[<prev] [next>] [<thread-prev] [thread-next>] [day] [month] [year] [list]
Message-ID: <df0a6fc5-6ef9-44b6-b6c2-e3cb4a2d1512@oracle.com>
Date: Fri, 13 Jun 2025 10:56:42 -0400
From: Chuck Lever <chuck.lever@...cle.com>
To: Benjamin Coddington <bcodding@...hat.com>
Cc: Jeff Layton <jlayton@...nel.org>, Neil Brown <neilb@...e.de>,
Olga Kornievskaia <okorniev@...hat.com>, Dai Ngo <Dai.Ngo@...cle.com>,
Tom Talpey <tom@...pey.com>, Steven Rostedt <rostedt@...dmis.org>,
Masami Hiramatsu <mhiramat@...nel.org>,
Mathieu Desnoyers <mathieu.desnoyers@...icios.com>,
Trond Myklebust <trondmy@...nel.org>, Anna Schumaker <anna@...nel.org>,
"David S. Miller" <davem@...emloft.net>,
Eric Dumazet <edumazet@...gle.com>, Jakub Kicinski <kuba@...nel.org>,
Paolo Abeni <pabeni@...hat.com>, Simon Horman <horms@...nel.org>,
Mike Snitzer <snitzer@...nel.org>, linux-nfs@...r.kernel.org,
linux-kernel@...r.kernel.org, linux-trace-kernel@...r.kernel.org,
netdev@...r.kernel.org
Subject: Re: [PATCH 1/2] nfsd: use threads array as-is in netlink interface
On 6/13/25 7:33 AM, Benjamin Coddington wrote:
> On 12 Jun 2025, at 12:42, Chuck Lever wrote:
>
>> On 6/12/25 12:15 PM, Jeff Layton wrote:
>>> On Thu, 2025-06-12 at 12:05 -0400, Chuck Lever wrote:
>>>> On 6/12/25 11:57 AM, Jeff Layton wrote:
>>>>> On Tue, 2025-05-27 at 20:12 -0400, Jeff Layton wrote:
>>>>>> The old nfsdfs interface for starting a server with multiple pools
>>>>>> handles the special case of a single entry array passed down from
>>>>>> userland by distributing the threads over every NUMA node.
>>>>>>
>>>>>> The netlink control interface however constructs an array of length
>>>>>> nfsd_nrpools() and fills any unprovided slots with 0's. This behavior
>>>>>> defeats the special casing that the old interface relies on.
>>>>>>
>>>>>> Change nfsd_nl_threads_set_doit() to pass down the array from userland
>>>>>> as-is.
>>>>>>
>>>>>> Fixes: 7f5c330b2620 ("nfsd: allow passing in array of thread counts via netlink")

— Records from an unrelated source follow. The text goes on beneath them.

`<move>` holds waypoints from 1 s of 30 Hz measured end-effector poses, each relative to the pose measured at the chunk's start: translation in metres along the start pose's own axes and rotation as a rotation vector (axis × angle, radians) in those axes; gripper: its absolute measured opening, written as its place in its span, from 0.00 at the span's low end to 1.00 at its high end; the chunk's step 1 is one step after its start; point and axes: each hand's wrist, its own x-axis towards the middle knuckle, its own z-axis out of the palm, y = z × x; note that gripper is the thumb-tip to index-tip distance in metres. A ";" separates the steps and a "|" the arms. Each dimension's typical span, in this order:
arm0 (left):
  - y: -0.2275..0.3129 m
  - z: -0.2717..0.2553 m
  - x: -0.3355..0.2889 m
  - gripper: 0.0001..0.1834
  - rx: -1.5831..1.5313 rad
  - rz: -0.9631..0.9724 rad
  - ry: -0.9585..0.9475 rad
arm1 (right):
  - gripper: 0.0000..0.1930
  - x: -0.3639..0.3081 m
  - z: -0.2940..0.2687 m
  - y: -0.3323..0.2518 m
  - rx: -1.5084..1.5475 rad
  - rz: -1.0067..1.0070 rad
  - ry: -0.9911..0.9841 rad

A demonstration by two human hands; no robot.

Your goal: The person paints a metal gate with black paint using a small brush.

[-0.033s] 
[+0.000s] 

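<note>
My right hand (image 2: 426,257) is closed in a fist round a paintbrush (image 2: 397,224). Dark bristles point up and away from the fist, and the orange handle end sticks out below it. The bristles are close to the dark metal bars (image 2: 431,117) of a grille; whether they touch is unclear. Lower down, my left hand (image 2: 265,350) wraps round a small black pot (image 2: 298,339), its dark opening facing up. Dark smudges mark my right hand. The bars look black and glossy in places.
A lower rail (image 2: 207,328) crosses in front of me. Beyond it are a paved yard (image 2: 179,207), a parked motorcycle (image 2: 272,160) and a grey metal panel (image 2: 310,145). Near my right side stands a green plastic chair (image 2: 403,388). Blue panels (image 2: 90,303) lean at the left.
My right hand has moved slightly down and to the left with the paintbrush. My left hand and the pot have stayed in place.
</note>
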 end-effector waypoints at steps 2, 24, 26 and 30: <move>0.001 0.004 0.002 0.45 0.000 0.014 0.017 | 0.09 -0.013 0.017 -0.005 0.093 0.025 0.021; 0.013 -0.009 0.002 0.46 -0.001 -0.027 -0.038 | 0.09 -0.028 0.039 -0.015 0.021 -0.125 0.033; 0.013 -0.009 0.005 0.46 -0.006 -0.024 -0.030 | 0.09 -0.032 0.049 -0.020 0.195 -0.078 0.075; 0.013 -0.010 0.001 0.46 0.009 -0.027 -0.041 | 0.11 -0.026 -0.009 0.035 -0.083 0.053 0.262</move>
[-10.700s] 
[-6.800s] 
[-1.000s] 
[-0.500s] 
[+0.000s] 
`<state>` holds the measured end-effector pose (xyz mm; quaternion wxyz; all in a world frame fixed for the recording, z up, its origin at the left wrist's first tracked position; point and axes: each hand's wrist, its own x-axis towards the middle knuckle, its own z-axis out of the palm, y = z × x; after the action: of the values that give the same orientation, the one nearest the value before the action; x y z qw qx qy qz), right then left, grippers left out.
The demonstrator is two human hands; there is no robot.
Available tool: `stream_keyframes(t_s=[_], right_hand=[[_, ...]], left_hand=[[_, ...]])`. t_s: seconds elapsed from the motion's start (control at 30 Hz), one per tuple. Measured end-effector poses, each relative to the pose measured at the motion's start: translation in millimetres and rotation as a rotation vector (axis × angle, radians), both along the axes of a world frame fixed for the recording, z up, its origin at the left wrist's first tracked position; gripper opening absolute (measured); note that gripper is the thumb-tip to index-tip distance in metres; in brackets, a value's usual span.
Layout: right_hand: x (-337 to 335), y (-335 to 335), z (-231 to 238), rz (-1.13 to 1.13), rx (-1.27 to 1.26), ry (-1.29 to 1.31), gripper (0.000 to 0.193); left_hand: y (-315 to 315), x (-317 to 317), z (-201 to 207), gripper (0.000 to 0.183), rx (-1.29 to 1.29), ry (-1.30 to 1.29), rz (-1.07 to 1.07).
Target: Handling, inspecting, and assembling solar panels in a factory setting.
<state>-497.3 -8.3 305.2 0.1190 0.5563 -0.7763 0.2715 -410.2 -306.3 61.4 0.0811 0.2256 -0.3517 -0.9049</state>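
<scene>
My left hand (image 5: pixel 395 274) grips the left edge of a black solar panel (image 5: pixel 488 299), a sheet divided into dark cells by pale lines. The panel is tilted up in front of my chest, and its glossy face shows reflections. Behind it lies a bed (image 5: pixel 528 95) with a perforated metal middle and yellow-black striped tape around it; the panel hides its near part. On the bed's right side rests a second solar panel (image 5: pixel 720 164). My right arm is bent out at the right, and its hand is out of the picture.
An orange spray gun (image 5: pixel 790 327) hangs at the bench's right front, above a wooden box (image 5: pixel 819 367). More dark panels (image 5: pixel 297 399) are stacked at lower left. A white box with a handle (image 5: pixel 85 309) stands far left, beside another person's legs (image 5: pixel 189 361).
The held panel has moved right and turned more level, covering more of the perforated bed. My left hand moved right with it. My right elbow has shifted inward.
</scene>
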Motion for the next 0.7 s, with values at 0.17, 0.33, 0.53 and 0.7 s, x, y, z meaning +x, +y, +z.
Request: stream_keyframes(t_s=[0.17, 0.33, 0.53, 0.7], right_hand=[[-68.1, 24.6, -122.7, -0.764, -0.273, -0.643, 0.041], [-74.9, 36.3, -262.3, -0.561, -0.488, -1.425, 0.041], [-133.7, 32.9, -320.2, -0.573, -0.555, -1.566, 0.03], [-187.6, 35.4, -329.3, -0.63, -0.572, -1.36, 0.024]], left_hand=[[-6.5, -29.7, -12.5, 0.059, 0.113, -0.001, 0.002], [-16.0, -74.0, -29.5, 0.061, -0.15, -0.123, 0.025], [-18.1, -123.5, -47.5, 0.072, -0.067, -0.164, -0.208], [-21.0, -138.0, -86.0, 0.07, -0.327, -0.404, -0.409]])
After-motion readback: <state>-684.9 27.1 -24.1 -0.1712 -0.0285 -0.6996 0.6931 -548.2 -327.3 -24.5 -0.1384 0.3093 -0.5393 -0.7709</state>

>>>>>> Reported-by: Mike Snitzer <snitzer@...nel.org>
>>>>>> Closes: https://lore.kernel.org/linux-nfs/aDC-ftnzhJAlwqwh@kernel.org/
>>>>>> Signed-off-by: Jeff Layton <jlayton@...nel.org>
>>>>>> ---
>>>>>> fs/nfsd/nfsctl.c | 5 ++---
>>>>>> 1 file changed, 2 insertions(+), 3 deletions(-)
>>>>>>
>>>>>> diff --git a/fs/nfsd/nfsctl.c b/fs/nfsd/nfsctl.c
>>>>>> index ac265d6fde35df4e02b955050f5b0ef22e6e519c..22101e08c3e80350668e94c395058bc228b08e64 100644
>>>>>> --- a/fs/nfsd/nfsctl.c
>>>>>> +++ b/fs/nfsd/nfsctl.c
>>>>>> @@ -1611,7 +1611,7 @@ int nfsd_nl_rpc_status_get_dumpit(struct sk_buff *skb,
>>>>>> */
>>>>>> int nfsd_nl_threads_set_doit(struct sk_buff *skb, struct genl_info *info)
>>>>>> {
>>>>>> - int *nthreads, count = 0, nrpools, i, ret = -EOPNOTSUPP, rem;
>>>>>> + int *nthreads, nrpools = 0, i, ret = -EOPNOTSUPP, rem;
>>>>>> struct net *net = genl_info_net(info);
>>>>>> struct nfsd_net *nn = net_generic(net, nfsd_net_id);
>>>>>> const struct nlattr *attr;
>>>>>> @@ -1623,12 +1623,11 @@ int nfsd_nl_threads_set_doit(struct sk_buff *skb, struct genl_info *info)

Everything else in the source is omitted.